It’s time for Fathers’ Day. Time to lift up fathers and fatherhood. And time to ask ourselves how we honor fathers in our daily lives, the work of our nonprofits, and through our business and public policies. News headlines spotlight the phenomenon “absent fathers,” seeking to assign blame for the many challenges we face as a country and as communities.
What’s often missing is a discussion of public policies and investments that can impact, support or disempower fathers, as well the personal decisions we make that can be hard to overcome. We shy away from sensitive issues of how court ordered child support and divorce decisions can keep fathers from fully engaging with their children, and with fulfilling their financial and emotional obligations. Many of us have perceptions of fathers that don’t match with reality. A father is a father even if he is not in the children’s home and is not the breadwinner. A father is a father regardless of whether he is gay or straight, employed, incarcerated, intelligent, handsome, rich, or poor.

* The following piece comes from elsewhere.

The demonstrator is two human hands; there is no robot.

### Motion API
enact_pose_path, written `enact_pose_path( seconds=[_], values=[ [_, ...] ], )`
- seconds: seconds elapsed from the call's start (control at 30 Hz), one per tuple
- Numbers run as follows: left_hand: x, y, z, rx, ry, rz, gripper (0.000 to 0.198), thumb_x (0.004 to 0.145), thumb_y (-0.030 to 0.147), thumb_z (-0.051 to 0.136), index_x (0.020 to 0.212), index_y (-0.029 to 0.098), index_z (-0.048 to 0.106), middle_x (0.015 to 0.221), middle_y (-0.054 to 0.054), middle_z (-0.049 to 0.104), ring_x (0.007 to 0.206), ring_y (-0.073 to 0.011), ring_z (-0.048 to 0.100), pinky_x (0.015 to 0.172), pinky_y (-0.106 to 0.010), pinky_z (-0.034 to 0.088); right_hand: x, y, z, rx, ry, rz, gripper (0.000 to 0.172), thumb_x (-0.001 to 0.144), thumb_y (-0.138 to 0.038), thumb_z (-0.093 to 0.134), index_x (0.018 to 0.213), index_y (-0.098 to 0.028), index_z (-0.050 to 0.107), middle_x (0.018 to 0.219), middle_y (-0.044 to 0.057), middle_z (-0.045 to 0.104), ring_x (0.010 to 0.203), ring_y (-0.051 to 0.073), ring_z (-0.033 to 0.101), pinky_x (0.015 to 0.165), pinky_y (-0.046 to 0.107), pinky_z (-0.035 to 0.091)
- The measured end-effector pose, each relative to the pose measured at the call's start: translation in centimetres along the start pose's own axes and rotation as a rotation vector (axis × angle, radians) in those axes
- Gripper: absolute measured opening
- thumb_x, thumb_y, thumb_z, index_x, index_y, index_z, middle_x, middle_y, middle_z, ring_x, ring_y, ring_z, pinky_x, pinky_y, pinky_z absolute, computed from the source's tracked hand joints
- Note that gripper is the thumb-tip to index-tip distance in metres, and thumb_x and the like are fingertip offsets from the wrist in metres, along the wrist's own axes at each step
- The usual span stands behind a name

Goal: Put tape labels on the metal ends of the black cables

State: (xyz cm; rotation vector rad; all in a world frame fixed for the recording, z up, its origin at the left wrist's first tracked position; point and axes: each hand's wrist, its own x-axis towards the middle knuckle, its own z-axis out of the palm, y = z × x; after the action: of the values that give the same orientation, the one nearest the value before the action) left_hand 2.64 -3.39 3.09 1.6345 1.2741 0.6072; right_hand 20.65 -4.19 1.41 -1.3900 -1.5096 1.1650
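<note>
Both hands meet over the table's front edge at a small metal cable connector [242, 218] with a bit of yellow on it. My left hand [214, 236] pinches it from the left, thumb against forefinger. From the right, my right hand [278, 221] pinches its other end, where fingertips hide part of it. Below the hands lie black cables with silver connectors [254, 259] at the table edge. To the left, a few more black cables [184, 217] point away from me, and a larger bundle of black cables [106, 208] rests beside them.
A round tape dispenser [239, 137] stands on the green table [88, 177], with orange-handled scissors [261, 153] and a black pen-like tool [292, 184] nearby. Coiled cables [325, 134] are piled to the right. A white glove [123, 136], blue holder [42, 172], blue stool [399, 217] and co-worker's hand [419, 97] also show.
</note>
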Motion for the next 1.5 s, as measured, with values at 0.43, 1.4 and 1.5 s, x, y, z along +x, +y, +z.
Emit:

Here’s our suggestion: Let’s focus restoring the dignity of what it means to be a man and a father. For example, there are deep stigmas associated with incarceration and too many men – especially African American and Hispanic men – are incarcerated. The consequences and stigma of incarceration often continue for a lifetime and impact men’s immediate and long term ability to father. You can’t vote, you can’t get a job, you don’t earn enough, your birth family may not welcome back, your children may not know you. You may feel you don’t have anything to “bring to the table.” Part of being a father is being a man. Supporting fatherhood includes, for example, supporting men’s ability to recover from incarceration, build new lives and engage their children.
As nonprofit leaders and concerned community members, we can encourage schools, nonprofits and faith organizations to look at their programs and explore if and how they are serving fathers – especially young fathers – and encouraging connections between fathers and their children. We can encourage the organizations and institutions we are personally involved in to become part of the solution.
In that process we need to remember that fatherhood can be expressed in so many different ways. We can’t get stuck on the image of a traditional father: that can hold us back from helping real-life dads be part of their children’s lives. As donors we can look for organizations – especially grassroots ones – within our communities that are active in supporting men in their roles as fathers. We need to support faith based initiatives as well as those programs that support fathers who may not have or want a faith affiliation.
For Fathers’ Day honor your favorite father by making a gift in his honor to an organization that supports fatherhood.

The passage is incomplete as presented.